A leisurely Rhine River Cruise offers a different perspective of the city along with some great photo opportunities. The Fragrance Museum at the Farina House traces the 300-year history of Eau de Cologne and gives the visitor a chance to snap up the latest fragrances. The popular Chocolate Museum is a must for anyone with a sweet tooth. (Tip: Don’t miss tasting samples from the chocolate fountain in the museum’s glass-enclosed atrium).

One thing is for certain in Cologne. With more than 3,000 restaurants and brewery taverns available, your clients won’t go hungry or thirsty. The foodie scene runs the gamut from current hot spots like the Michelin-starred Capricorn i Aires to boisterous and fun traditional pubs like Frueh am Dom, a few steps from the Cathedral.

Two excellent districts for dining are the leafy Belgian Quarter (we highly recommend Hopper et cetera with its peaceful courtyard restaurant), and the lively Friesen Quarter which has scores of restaurants, cafés and bars such as Heising und Adelmann—a stylish brasserie and beer garden.
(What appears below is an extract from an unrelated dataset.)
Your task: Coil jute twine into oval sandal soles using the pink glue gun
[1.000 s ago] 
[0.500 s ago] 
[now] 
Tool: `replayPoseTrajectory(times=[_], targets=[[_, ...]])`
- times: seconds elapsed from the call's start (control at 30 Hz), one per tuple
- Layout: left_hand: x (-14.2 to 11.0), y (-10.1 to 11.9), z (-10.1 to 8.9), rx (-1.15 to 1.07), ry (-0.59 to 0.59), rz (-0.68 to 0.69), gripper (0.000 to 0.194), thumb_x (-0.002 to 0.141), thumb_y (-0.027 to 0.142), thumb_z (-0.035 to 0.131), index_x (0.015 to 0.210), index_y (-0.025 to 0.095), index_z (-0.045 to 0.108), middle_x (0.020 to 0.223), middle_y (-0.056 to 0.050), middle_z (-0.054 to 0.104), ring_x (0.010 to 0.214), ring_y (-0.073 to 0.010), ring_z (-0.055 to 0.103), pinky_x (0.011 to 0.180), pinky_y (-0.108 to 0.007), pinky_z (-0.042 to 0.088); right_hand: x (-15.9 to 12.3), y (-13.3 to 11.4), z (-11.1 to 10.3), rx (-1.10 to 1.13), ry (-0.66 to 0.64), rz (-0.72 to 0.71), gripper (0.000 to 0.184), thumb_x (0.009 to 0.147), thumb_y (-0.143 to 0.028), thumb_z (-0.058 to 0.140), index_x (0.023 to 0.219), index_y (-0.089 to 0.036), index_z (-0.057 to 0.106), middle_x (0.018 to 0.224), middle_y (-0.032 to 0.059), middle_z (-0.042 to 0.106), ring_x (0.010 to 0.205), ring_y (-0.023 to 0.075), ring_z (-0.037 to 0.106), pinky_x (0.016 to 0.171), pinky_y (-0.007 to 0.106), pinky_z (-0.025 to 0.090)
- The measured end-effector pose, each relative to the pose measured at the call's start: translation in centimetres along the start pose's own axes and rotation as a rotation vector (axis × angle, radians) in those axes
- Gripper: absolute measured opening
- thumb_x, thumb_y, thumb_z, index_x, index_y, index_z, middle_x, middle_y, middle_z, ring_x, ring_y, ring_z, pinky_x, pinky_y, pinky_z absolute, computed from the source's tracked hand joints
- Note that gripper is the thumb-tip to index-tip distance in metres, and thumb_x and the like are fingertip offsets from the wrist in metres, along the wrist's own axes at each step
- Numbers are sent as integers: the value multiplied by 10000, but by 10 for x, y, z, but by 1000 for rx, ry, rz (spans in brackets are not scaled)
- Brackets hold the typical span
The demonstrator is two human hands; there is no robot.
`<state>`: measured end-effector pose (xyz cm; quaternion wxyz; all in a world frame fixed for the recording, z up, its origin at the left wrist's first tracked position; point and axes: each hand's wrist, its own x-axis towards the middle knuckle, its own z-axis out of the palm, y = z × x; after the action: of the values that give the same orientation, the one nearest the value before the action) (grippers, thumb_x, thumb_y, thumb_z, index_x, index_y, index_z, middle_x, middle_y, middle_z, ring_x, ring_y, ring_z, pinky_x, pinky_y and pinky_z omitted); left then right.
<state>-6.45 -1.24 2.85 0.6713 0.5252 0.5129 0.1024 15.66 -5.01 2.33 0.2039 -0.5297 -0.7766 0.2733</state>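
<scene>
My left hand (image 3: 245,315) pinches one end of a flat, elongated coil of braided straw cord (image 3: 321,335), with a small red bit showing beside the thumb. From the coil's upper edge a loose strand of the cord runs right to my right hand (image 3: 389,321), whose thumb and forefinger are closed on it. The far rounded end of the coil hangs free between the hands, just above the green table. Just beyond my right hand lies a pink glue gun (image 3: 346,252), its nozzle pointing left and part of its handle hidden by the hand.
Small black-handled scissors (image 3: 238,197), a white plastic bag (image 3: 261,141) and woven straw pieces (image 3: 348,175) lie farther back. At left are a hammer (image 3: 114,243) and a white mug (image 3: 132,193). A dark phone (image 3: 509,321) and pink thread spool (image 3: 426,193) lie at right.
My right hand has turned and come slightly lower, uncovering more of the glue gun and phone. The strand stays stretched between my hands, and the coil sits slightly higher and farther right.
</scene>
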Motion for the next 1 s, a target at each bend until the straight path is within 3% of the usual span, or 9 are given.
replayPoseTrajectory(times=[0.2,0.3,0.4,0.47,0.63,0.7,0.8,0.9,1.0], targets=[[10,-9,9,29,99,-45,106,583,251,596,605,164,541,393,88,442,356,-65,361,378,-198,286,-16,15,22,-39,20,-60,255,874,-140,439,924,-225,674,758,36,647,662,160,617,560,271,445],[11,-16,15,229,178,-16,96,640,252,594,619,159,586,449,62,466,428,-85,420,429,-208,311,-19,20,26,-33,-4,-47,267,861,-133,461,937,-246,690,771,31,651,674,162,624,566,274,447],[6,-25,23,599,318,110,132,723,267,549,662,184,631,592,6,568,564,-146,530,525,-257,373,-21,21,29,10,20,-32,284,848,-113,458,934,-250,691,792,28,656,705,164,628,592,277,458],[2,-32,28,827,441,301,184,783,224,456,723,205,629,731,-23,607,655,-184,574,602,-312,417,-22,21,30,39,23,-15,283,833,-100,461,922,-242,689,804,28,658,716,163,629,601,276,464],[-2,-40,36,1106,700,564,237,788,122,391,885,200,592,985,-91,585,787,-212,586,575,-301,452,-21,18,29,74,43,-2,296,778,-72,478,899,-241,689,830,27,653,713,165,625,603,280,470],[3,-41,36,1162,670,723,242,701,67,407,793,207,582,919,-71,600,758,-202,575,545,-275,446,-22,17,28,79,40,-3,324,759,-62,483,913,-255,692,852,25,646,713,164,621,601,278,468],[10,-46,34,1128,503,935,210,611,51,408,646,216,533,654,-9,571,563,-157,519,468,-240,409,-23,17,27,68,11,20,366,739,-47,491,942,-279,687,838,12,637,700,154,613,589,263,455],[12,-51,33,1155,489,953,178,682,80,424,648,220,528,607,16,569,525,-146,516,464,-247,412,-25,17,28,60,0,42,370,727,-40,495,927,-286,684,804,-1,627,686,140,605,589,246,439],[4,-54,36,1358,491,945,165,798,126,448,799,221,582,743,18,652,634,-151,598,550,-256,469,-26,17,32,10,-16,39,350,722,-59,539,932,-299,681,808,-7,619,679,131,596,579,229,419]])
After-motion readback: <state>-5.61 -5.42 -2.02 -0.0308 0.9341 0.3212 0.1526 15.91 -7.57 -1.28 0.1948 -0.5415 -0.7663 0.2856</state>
Cologne’s bar scene is one of the best in Germany. We suggest, among others, Shepheard, Capri Lounge, Die Kunstbar, and Harry’s New York Bar, but night owls can pretty much wander from street to street and find something to their liking.

Note: Cologne’s famous beer, Kolsch, is served in smaller glasses called stangen. Blue-aproned waiters keep placing the Kolsch on the table without it having been ordered. Advise clients to, once they’ve had enough, simply place a beer mat over their empty glass and the waiter will bring them the check.

While the annual Christmas Markets are a highlight of the city’s annual calendar, there’s great shopping to be found all year, especially in the main shopping streets and department stores of Hohestrasse and Schildergasse.

For smaller and trendier boutiques, opt for Breitestrasse and Ehrenstrasse, and several upscale designer stores have opened on Mittelstrasse and Pfeilstrasse. Messing Mueller is a must for stylish home wares. For the best cakes and candies, head for Madame Miammiam. Zirkeltraining has a selection of unusual recycled bags, purses and sports equipment, sold at Cologne’s Contain Gallery.

Marriott Cologne

If location and space rank high on your clients’ list of hotel requirements, Marriott Cologne scores well in both categories.

On a recent stay for Germany Travel Mart 2011, we were impressed with the hotel’s central location on Johannistrasse, an easy walk to Cologne’s main train station, Cologne Cathedral, and two of the city’s best shopping streets, Schildergasse and Hohestrasse.

The other surprise was the size of the standard Deluxe guest rooms. Our room #339 on the third floor had a very generous floor plan (almost 270 square feet) with a king bed taking up only a third of the room. A well-sized wardrobe and desk space still left plenty of room to move around in. (Note: The windows also open in all guest rooms).

The Marriott’s most requested accommodations are the 36 Executive Rooms; these come with access to the Executive Lounge serving complimentary breakfast, afternoon tea and evening cocktails, which can be enjoyed on two sun terraces in warmer months.

The premium Dom Suite has a terrific view of the Cathedral from its large terrace, and the spacious living room and dining area allow for entertaining business colleagues or friends away from the master bedroom. For further details, contact Julia Hieke (011-49-221-942-225-616, [email protected]).

Tip: Another great service offered by the Marriott is a Personal Shopping Butler who will guide and accompany you to Cologne’s best boutiques and carry purchases back to the hotel. Contact Head Concierge Steve Rossi (011-49-221-942-225-820, [email protected]) with queries.



Blue-aproned Waiters
Blue-aproned waiters prepare to serve the ever-popular Kolsch beer.